By far the biggest problem with random local search lies in the highly inefficient way in which descent directions - that is directions that lead us downward in a function - are found. If we had a better (i.e., computationally cheaper) way of finding descent directions then the local method paradigm will work extremely well. This is precisely what we do in the next Section and in particular the next two Chapters, which are dedicated solely to the pursuit of finding good and computationally cheap descent directions for the local paradigm. There we will show calculus can be leveraged to determine cheap and effective descent directions to power the local method scheme, leading to powerful algorithms called gradient descent and Newton's method.

5.4.5 Formalizing the search for the best descent direction*

At the first step of the random local search algorithm we move from our initialization $\mathbf{w}^0$ to a new point $\mathbf{w}^1$, in a unit-length descent direction $\mathbf{d}$ from the initial point. We decide on this direction by sampling random unit-length directions stemming from $\mathbf{w}^0$. This gives $P$ random points on the unit hypersphere centered at $\mathbf{w}^0$, i.e., the set of points $\mathbf{w}^0 + \mathbf{d}$ where $\Vert \mathbf{d} \Vert_2 = 1$. In other words, the first step of our random local search algorithm can be thought of as an imperfect computational approach to finding the smallest value of $g\left(\mathbf{w}^0 + \mathbf{d}^{\,}\right)$ - that is, the very best unit length descent direction - over all unit length directions $\mathbf{d}$. This problem can be stated formally as the constrained optimization problem

\begin{equation} \begin{array} \ \underset{\mathbf{d}}{\text{minimize}}\,\,\,g\left(\mathbf{w}^0 + \mathbf{d}^{\,}\right) \\ \text{subject to} \,\, \Vert \mathbf{d} \Vert_2 = 1 \end{array} \end{equation}

which is precisely like the optimizations we have looked at so far, only now we are not free to search over every possible $\mathbf{d}$ - only those allowed by the constraint (here those with unit length). Like our original problem this cannot be solve 'by hand' in general. If we could we would derive the optimal decent step for $g$ at $\mathbf{w}^0$ and there would be no need to perform the random sampling, which again is just our attempt to approximately solve this problem.

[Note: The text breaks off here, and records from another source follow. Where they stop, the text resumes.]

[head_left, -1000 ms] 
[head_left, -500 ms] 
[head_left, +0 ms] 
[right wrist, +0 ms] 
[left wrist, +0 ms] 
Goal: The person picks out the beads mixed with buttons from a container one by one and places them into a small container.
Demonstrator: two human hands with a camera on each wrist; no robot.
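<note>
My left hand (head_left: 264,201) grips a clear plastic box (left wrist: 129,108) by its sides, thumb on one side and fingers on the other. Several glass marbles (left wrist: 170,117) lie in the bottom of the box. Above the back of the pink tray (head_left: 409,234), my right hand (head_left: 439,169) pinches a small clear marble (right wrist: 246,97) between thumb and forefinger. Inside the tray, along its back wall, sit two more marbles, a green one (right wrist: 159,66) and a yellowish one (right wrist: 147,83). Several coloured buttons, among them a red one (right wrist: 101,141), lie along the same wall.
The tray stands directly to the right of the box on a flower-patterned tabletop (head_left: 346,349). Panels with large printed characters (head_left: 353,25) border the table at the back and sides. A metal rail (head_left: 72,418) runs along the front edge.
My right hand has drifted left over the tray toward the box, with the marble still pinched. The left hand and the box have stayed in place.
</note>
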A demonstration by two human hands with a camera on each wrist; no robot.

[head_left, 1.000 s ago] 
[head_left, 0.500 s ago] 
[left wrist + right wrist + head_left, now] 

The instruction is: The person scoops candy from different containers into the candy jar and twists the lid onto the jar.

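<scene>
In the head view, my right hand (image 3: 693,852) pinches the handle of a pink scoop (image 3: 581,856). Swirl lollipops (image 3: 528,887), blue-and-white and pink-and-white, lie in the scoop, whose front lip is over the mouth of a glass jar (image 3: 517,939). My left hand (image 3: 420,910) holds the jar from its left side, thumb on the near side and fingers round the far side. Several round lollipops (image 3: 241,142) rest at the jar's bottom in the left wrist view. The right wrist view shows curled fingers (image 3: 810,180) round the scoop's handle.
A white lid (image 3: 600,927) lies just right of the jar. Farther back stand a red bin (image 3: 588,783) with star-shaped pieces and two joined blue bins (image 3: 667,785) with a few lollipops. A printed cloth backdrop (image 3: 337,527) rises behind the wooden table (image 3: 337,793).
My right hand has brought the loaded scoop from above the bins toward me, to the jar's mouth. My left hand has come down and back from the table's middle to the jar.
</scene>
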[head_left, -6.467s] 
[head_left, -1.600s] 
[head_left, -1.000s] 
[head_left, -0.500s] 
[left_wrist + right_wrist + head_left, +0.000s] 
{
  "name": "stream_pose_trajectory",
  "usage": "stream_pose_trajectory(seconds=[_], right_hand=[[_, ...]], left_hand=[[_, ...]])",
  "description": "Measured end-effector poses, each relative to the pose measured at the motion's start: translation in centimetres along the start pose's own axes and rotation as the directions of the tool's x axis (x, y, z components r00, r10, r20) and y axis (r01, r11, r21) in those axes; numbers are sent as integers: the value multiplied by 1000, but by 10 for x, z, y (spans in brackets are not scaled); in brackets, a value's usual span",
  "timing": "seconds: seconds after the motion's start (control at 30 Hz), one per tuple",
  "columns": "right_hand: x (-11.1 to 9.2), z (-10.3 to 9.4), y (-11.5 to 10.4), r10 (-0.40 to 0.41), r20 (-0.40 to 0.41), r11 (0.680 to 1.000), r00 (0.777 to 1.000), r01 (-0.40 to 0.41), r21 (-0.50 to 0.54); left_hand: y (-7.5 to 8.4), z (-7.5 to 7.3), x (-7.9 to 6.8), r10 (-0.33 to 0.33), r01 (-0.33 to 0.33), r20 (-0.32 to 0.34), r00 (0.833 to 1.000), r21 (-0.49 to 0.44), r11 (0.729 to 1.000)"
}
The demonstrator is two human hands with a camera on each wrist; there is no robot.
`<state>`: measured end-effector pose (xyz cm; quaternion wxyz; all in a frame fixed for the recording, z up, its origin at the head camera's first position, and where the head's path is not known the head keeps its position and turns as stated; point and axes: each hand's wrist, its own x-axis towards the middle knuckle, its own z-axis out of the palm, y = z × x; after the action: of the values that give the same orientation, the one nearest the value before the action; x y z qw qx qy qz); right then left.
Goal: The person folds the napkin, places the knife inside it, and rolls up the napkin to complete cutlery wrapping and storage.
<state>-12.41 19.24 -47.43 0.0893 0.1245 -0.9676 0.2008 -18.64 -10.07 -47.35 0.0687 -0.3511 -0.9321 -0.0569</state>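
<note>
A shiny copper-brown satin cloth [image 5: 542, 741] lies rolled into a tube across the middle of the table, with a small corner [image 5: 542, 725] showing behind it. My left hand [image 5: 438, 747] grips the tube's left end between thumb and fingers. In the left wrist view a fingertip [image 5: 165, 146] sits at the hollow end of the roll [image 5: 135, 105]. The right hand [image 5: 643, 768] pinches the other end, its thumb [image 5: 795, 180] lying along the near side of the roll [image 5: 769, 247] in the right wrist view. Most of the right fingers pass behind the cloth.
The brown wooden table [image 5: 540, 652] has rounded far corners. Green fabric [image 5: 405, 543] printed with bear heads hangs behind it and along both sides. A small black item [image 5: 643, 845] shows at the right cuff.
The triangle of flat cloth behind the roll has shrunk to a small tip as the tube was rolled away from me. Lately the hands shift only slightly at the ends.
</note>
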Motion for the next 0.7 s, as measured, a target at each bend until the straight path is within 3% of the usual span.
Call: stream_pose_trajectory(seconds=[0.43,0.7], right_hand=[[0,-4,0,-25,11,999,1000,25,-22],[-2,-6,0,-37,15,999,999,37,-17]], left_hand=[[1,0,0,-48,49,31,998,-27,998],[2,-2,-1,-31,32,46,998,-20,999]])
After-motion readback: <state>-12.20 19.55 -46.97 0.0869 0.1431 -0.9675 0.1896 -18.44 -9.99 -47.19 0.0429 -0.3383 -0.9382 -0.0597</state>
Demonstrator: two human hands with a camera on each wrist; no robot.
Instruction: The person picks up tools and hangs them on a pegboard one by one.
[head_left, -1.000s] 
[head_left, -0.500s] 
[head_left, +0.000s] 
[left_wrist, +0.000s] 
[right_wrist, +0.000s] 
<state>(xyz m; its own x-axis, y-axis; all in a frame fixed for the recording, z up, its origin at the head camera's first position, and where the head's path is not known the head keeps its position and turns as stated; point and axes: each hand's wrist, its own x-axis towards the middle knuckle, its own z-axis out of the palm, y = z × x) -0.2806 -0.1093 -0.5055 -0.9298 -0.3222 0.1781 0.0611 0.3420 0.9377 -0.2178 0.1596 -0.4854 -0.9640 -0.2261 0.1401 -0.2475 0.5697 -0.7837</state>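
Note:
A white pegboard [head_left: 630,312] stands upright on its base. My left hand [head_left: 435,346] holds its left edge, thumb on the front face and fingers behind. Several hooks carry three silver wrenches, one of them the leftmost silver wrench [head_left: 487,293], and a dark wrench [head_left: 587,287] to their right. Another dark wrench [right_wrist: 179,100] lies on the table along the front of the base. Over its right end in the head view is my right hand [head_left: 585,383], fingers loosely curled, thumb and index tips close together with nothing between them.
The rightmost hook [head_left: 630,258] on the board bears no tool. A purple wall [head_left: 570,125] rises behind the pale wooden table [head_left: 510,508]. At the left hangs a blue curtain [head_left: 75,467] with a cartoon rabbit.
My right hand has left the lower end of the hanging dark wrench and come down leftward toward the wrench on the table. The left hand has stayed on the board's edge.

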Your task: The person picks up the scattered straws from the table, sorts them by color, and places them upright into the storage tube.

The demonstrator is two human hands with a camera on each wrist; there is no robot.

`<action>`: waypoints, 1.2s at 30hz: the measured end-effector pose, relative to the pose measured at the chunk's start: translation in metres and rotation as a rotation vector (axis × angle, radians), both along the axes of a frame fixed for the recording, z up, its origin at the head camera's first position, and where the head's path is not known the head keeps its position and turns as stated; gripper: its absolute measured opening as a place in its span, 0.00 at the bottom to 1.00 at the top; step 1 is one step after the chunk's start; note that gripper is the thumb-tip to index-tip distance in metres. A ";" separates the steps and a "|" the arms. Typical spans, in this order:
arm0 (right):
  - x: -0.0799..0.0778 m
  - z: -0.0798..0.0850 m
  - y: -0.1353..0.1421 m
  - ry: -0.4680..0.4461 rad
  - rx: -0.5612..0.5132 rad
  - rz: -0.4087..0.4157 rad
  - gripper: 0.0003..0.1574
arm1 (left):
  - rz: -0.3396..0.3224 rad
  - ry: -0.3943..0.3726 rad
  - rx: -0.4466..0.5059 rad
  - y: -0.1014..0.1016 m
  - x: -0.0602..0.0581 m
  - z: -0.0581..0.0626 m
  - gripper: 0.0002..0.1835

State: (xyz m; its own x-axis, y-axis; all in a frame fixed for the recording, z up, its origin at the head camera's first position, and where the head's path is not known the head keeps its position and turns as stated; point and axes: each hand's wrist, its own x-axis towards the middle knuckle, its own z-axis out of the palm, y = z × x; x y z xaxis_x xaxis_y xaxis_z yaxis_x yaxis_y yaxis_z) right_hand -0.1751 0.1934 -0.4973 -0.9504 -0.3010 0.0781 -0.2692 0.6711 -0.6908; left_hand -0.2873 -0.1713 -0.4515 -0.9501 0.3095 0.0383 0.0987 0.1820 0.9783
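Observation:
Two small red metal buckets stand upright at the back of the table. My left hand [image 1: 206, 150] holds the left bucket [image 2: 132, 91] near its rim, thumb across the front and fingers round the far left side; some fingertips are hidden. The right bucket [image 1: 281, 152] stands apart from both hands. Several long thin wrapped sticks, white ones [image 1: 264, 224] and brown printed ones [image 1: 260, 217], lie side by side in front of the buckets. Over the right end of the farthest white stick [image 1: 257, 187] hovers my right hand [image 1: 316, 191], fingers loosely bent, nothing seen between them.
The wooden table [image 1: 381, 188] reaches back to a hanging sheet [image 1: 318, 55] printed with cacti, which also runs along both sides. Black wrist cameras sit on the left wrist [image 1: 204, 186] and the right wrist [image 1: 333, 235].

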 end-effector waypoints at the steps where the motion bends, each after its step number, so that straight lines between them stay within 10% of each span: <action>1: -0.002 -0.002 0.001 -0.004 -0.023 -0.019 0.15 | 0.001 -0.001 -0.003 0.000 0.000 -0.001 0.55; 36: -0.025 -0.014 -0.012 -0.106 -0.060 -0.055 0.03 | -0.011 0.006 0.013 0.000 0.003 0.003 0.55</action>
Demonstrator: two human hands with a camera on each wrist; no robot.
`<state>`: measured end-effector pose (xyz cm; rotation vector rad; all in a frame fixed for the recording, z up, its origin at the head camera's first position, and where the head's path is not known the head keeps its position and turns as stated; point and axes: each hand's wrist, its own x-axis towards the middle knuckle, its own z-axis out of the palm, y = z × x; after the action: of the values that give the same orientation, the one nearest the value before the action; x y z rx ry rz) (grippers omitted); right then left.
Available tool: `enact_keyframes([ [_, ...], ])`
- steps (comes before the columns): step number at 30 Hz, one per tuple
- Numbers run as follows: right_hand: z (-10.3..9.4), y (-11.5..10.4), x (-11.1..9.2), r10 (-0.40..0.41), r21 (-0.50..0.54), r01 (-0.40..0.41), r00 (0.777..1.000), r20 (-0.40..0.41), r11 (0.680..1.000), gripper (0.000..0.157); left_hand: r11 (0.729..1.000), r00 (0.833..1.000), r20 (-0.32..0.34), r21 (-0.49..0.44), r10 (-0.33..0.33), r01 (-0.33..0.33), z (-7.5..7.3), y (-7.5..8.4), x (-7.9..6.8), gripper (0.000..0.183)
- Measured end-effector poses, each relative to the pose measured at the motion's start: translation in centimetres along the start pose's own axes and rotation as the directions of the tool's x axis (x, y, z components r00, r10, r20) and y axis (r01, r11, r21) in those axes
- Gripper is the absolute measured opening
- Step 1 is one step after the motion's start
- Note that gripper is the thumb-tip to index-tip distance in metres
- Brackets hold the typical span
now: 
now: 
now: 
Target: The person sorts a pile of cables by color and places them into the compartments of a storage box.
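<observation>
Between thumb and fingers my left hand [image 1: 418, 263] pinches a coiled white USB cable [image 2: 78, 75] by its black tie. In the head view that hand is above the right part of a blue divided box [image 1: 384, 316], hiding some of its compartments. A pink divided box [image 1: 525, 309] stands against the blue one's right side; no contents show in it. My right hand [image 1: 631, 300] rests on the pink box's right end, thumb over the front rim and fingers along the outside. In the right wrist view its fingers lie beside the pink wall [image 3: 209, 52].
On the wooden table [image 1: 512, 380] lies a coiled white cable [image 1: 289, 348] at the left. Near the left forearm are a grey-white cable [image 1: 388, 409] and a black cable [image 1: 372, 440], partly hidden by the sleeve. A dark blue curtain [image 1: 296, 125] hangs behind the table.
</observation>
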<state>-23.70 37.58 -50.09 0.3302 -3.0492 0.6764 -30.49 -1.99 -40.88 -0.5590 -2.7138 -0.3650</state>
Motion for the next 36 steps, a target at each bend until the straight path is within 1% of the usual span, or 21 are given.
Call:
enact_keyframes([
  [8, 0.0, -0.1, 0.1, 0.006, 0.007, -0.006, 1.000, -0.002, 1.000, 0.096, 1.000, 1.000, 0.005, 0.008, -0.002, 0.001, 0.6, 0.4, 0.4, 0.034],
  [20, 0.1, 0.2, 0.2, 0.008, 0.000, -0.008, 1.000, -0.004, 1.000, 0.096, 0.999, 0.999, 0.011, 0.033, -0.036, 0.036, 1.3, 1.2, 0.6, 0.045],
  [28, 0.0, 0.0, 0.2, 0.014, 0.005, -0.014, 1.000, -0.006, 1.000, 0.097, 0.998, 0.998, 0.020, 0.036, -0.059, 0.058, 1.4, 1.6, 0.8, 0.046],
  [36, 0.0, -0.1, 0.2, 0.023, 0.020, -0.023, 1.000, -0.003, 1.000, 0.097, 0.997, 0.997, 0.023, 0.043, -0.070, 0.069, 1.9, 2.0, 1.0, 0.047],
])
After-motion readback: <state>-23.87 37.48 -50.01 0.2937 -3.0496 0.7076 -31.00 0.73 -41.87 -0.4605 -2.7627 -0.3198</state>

Likewise at the $k^{th}$ step of the algorithm, we perform the same sort of random search beginning at the point $\mathbf{w}^{k-1}$ - we are searching for the minimum value of $g$ over the unit hypersphere centered here (the set of points $\mathbf{w}^{k-1} + \mathbf{d}^{\,}$ where $\Vert \mathbf{d} \Vert_2 = 1$). In other words, we can think of this as an approximation to the solution of the constrained problem

\begin{equation} \begin{array} \ \underset{\mathbf{d}}{\text{minimize}}\,\,\,g\left(\mathbf{w}^{k-1} + \mathbf{d}^{\,}\right) \\ \text{subject to} \,\, \Vert \mathbf{d} \Vert_2 = 1. \end{array} \end{equation}

As with the first step, if we could solve the above problem 'by hand' we would not need to randomly sample directions in search of the one providing greatest descent, we could simply solve the problem to recover the best direction for $g$ at $\mathbf{w}^{k-1}$ directly.

Finally notice how we could turn our perspective around with regards to developing the random local search algorithm. That is we could have started with the formal description of the $k^{th}$ step above. Having determined that the best descent direction could not be determined by solving the above 'by hand' in general, we could have then stumbled onto the $k^{th}$ step of the random local search algorithm as a way of approximately solving it.